## [INSTRUCTIONS TO FOLLOW]
Copy every record exactly, and keep the pictures out.

## [GIVEN ENTRIES]
---+---

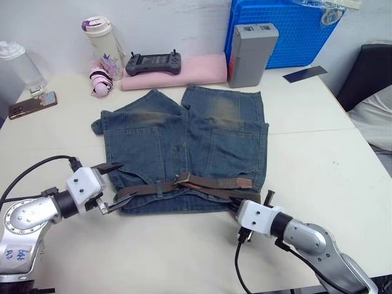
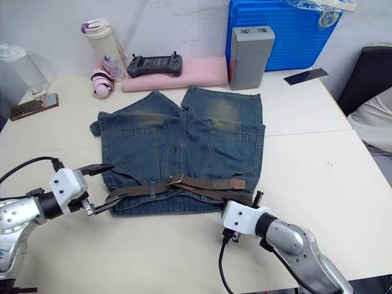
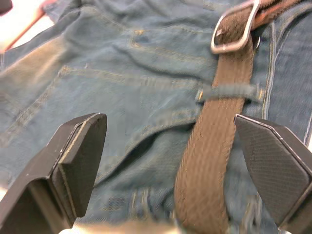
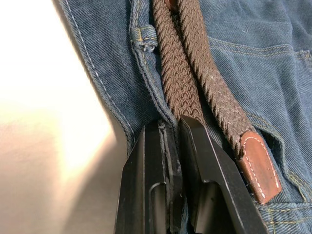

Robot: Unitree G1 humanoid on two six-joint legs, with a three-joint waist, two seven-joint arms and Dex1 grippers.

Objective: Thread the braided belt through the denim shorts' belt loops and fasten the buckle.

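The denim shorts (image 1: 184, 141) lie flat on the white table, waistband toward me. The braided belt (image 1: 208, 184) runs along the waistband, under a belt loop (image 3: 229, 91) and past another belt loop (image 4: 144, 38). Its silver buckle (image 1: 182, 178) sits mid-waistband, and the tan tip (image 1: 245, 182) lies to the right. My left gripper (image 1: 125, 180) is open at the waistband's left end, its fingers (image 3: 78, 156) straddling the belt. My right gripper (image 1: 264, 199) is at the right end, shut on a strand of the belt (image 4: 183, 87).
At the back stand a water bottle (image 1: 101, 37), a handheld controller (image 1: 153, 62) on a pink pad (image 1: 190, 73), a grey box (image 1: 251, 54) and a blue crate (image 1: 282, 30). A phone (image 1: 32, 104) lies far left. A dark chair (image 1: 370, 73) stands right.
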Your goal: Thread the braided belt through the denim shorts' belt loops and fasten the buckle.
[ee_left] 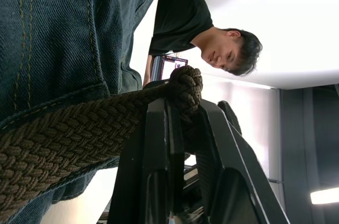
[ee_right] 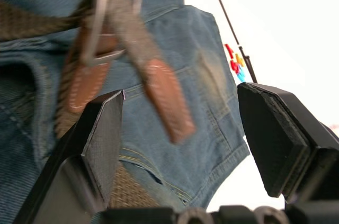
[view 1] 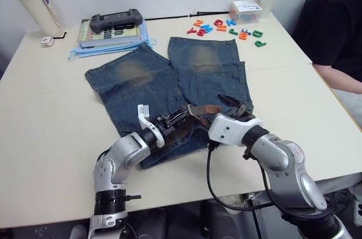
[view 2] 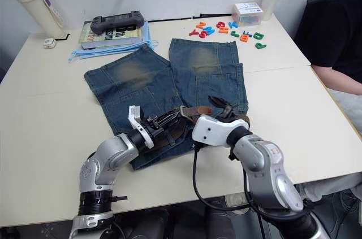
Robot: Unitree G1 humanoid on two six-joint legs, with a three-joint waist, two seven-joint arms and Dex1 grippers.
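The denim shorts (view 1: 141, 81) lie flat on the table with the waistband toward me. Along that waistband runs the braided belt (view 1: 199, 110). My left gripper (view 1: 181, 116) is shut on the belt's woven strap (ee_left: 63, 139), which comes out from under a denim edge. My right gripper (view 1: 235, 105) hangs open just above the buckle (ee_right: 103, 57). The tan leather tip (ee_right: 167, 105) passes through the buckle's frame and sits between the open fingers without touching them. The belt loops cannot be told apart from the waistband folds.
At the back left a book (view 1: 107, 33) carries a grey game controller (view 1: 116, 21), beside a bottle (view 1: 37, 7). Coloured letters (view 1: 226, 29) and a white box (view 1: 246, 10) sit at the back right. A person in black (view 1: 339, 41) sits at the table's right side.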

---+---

## [FINISHED TASK]
Robot: Unitree G1 humanoid on two six-joint legs, with a three-joint waist, two seven-joint arms and Dex1 grippers.

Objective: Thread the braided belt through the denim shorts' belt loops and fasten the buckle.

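The denim shorts (image 1: 184, 141) lie flat on the white table, waistband toward me. The braided belt (image 1: 208, 184) runs along the waistband, under a belt loop (image 3: 229, 91) and past another belt loop (image 4: 144, 38). Its silver buckle (image 1: 182, 178) sits mid-waistband, and the tan tip (image 1: 245, 182) lies to the right. My left gripper (image 1: 125, 180) is open at the waistband's left end, its fingers (image 3: 78, 156) straddling the belt. My right gripper (image 1: 264, 199) is at the right end, shut on a strand of the belt (image 4: 183, 87).
At the back stand a water bottle (image 1: 101, 37), a handheld controller (image 1: 153, 62) on a pink pad (image 1: 190, 73), a grey box (image 1: 251, 54) and a blue crate (image 1: 282, 30). A phone (image 1: 32, 104) lies far left. A dark chair (image 1: 370, 73) stands right.
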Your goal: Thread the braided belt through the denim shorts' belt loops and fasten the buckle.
[ee_left] 
[ee_right] 
[view 1] 
[view 2] 
Robot: Unitree G1 humanoid on two six-joint legs, with a three-joint waist, two seven-joint arms and Dex1 grippers.
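The denim shorts (view 1: 141, 81) lie flat on the table with the waistband toward me. Along that waistband runs the braided belt (view 1: 199, 110). My left gripper (view 1: 181, 116) is shut on the belt's woven strap (ee_left: 63, 139), which comes out from under a denim edge. My right gripper (view 1: 235, 105) hangs open just above the buckle (ee_right: 103, 57). The tan leather tip (ee_right: 167, 105) passes through the buckle's frame and sits between the open fingers without touching them. The belt loops cannot be told apart from the waistband folds.
At the back left a book (view 1: 107, 33) carries a grey game controller (view 1: 116, 21), beside a bottle (view 1: 37, 7). Coloured letters (view 1: 226, 29) and a white box (view 1: 246, 10) sit at the back right. A person in black (view 1: 339, 41) sits at the table's right side.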

The answer contains nothing more.